I understand the financial aspects of it — the networks are out to make money, after all. But as a viewer, there is nothing more disheartening than allowing yourself to become embroiled in the lives and relationships of characters and then having that rug pulled from beneath your feet. And I think that is why reality television shows are so popular. They’re cheap to produce, you don’t need a ton of writers and actors and props and makeup and special effects, and people will tune in and mindlessly watch simply because it’s what’s on.
Farscape was prohibitively expensive to produce. You can tell just by watching most of the episodes. The production values are huge.
On Story…
But, more importantly, it was a show that tried to tell a story. I’m fairly certain that I haven’t watched another show ever with so many multi-part episodes. It must have been agonising for fans of the show who watched it week-to-week when that “TO BE CONTINUED…” flashed up at the end of an episode and then, in a move I don’t think I’ve seen in any other show, for it to happen at the end of a second episode in a row. Three-parters?!
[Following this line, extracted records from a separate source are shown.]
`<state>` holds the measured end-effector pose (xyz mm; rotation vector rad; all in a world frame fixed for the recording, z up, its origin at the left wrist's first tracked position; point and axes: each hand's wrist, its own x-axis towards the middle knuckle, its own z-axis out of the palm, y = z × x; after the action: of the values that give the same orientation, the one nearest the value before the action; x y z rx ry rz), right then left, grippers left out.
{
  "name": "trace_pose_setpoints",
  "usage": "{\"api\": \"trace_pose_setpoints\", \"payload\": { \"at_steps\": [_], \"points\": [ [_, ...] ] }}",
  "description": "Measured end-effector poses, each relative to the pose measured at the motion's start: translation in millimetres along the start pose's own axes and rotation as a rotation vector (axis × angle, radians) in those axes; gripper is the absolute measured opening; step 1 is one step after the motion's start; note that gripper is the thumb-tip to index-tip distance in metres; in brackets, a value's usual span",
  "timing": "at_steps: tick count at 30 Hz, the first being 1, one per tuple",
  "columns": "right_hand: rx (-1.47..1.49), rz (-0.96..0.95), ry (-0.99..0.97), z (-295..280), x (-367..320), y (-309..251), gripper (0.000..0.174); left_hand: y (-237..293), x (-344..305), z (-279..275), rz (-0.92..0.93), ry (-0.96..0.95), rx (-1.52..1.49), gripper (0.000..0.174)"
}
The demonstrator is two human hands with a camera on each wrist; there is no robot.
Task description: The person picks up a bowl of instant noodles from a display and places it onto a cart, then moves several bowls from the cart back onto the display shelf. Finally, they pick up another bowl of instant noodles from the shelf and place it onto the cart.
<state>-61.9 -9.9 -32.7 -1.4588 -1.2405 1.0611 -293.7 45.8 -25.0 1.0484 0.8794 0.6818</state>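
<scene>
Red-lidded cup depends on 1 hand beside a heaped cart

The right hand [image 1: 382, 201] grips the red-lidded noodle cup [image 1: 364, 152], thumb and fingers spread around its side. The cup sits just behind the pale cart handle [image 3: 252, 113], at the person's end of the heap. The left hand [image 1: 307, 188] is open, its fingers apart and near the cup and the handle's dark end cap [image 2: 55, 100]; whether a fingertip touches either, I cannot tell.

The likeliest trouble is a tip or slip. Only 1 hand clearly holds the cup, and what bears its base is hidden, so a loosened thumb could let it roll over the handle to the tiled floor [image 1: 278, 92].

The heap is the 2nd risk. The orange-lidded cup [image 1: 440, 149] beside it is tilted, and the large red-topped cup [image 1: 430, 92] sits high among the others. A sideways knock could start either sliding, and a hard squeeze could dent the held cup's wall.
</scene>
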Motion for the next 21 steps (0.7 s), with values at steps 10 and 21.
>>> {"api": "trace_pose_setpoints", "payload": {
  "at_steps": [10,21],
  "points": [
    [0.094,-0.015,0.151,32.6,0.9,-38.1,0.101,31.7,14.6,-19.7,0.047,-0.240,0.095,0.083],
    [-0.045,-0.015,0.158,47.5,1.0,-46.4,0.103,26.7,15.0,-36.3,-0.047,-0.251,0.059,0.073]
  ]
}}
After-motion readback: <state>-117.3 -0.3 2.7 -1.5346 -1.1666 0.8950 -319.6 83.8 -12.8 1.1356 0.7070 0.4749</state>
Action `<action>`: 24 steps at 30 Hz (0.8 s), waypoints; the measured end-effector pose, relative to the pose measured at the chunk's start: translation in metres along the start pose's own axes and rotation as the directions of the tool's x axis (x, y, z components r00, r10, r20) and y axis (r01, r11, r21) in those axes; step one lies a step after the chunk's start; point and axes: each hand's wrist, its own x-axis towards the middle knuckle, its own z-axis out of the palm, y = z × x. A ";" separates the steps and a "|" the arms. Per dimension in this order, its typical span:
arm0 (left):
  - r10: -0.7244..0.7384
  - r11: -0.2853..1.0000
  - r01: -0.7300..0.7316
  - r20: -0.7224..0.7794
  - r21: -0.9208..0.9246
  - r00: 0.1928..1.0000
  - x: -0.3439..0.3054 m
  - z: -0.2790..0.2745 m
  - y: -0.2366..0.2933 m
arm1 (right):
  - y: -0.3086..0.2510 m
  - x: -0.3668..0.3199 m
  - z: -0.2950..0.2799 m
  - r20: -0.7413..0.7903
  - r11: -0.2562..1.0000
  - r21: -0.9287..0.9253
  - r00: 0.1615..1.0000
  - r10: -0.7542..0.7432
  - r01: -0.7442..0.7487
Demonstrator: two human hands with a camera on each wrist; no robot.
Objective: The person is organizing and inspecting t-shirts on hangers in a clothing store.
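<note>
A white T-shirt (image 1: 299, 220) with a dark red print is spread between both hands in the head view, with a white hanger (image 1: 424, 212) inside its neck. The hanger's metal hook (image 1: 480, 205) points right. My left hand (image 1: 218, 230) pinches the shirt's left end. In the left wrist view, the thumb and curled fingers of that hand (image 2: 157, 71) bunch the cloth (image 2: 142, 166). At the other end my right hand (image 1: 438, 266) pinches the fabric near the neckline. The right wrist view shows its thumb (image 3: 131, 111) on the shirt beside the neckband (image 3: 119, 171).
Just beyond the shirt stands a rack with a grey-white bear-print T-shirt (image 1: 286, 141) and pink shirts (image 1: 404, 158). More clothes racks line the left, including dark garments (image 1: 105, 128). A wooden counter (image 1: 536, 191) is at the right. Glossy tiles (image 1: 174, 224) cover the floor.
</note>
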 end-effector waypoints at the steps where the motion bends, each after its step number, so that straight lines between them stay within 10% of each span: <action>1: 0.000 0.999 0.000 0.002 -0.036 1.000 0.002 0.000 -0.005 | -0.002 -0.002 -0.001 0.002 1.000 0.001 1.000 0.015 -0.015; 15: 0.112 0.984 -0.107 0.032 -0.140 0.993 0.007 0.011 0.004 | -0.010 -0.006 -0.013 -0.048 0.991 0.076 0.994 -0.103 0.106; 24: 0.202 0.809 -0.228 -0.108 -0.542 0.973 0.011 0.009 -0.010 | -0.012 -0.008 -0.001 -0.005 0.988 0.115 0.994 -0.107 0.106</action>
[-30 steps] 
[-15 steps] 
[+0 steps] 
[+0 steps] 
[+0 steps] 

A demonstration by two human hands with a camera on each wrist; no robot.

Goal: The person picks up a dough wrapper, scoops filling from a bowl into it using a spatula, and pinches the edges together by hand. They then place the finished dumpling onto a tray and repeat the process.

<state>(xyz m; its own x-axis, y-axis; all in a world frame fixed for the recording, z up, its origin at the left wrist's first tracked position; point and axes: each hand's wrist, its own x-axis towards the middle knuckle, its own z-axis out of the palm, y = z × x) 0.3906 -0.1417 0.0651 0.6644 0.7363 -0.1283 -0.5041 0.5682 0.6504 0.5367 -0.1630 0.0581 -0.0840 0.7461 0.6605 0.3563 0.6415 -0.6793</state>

And yet its those huge story arcs, the impressive continuity between episodes, the building up of a mythology that has me so enthralled with the show. So much TV is episodic these days, so that every episode a new viewer can tune in an instantly get a grip on everything and every character. The only show I can think of that is in any way building up a mythology is Fringe, and even then it often has the monster-of-the-week episodes that Buffy and Smallville ran with for so long before they started working on larger story arcs.
Farscape ended in 2003 with a surprise cancellation and a cliffhanger ending that fans had to wait a whole 18 months to get any kind of resolution for. But what a resolution it was. Admittedly it wasn’t easy to fit what looked to be a whole season’s worth of wrapping things up into a 3 hour movie, and I suspect a big chunk of what was planned for the series had to be cut along the way, but there was closure — and a very adult, ambivalent closure at that.
On Endings…
Did I get the ending I wanted? Yes! But it wasn’t a sugar-sweet, saccharine ending, which made it all the more poignant.
As a human being, I need the certainty of closure in the stories I read, the shows I watch, the games I play. In real life, there is no closure for us; when we turn the final page of our lives, we don’t get to continue imagining what happens after our story ends — we either find out if there’s a sequel/epilogue, or we don’t. A particularly morbid thought, I admit, but one I often keep close when writing — I don’t want to leave my readers without that sense of closure. There is such a thing as too much of a good thing, and all stories must end — preferably when they have been fully told.
I’m glad Farscape was given that chance to finish telling much of its story. Individually the episodes were great, but looking back at the story as a whole, from a writer’s perspective, I can’t help but feel humbled by it.